Михаил представил себя на месте Дарьи: сидеть здесь одному с такими думами – это же невыносимо! Вот он – сколько ни сиди, а все равно уйдет, а она останется, и ничего не изменится.
– Памятничек-то весь сгнил, ржа съела. Окомелочек остался, – говорила вроде сама с собой Дарья. – Говорю, тридцать лет уж... Памятник хоть из железа шахта ставила, а ржой побило.
– Обновить надо. Теперь это не сложно: в мехцехе сварят.
– Надо бы, – как-то безразлично согласилась Дарья. – А седой ты, Миша, прямо белый весь. Думаешь, что ли, много?
– Кто его знает. Вроде бы и не с чего седеть...
– Кто жив остался из тыловиков, всех карточки в клубе вывесили, – снова повернула Дарья на свое. – Дескать, победу ковали. Да мало их осталось, кто ковал-то, – выложились до срока, а остались, так еле огузки тянут. Загребин Ванька там висит, тоже ковал. Пошто так-то, Миша?
– Наверно, и такие нужны.
– Да ты почему говоришь-то так? – взняла голос Дарья. – Сам не веришь в это, а говоришь... Зачем он нужен, Загребин-то? Моя бы воля, так бы и спросила: зачем на земле живешь, как хлеб ешь и не давишься им?.. Он, этот шахтер, тяжелее куска хлеба не подымал!..
– Не надо, тетя Даша, про Загребина. Ну его к лешему! Ты лучше скажи, где твой Василий схоронен? На старом или новом кладбище?
– На старом, Миша, на старом. И местечко хорошее: над оврагом. Липки кругом, елки. Покойное местечко.
Дарья только что была собранная какая-то, вся воинственная, а тут сразу обмякла, вроде даже обвисла, обветшала.
– Это хорошо – на старом, близко. Сделаю я памятник. В отпуск скоро пойду и сделаю. Из старого рештака сварю.

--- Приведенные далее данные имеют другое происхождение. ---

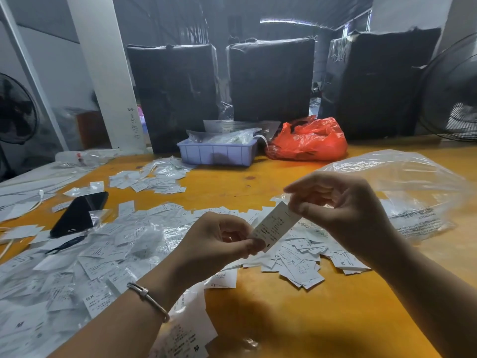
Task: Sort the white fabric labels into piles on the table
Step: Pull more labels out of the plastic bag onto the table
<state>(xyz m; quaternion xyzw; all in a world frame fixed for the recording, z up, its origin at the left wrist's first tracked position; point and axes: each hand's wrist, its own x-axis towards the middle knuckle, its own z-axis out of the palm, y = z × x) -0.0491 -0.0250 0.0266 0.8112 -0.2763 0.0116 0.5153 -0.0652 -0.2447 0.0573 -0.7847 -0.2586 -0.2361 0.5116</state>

– Ну, спасибо. А то я было загоревала...
С шахты он тогда шел домой, а уж на востоке было пасмурно, но с полнеба к западу густо синело. Синева переходила в зеленоватую белесость и окуналась в жар зари. Пирамидальные тополя разлиновали зарю – прямо тигр на детской картинке, а не заря.
...Памятник Василию Веткину Михаил сделал через месяц, в октябре. Устанавливать позвал Дарью.
Старый памятник был, видно, наспех клепан и с экономией кровельной жести – должно, не до памятников в войну было, и теперь походил на источенный капустный лист: весь в дырках да в прорежинах, считай, на одной краске держался. Михаил руками его смял, как картон, хотел в овраг выбросить, но не решился – кощунственным показалось забрасывать старый памятник, как старое ведро.
– Я его под новый зарою, – сказал. – Новому будет тверже стоять.
– Делай как знаешь, – согласилась Дарья.
Пока он работал, она все стояла, сложив руки под грудью, смотрела на разворошенный холмик таким нездешним глубоким взглядом, словно через землю видела своего Василия.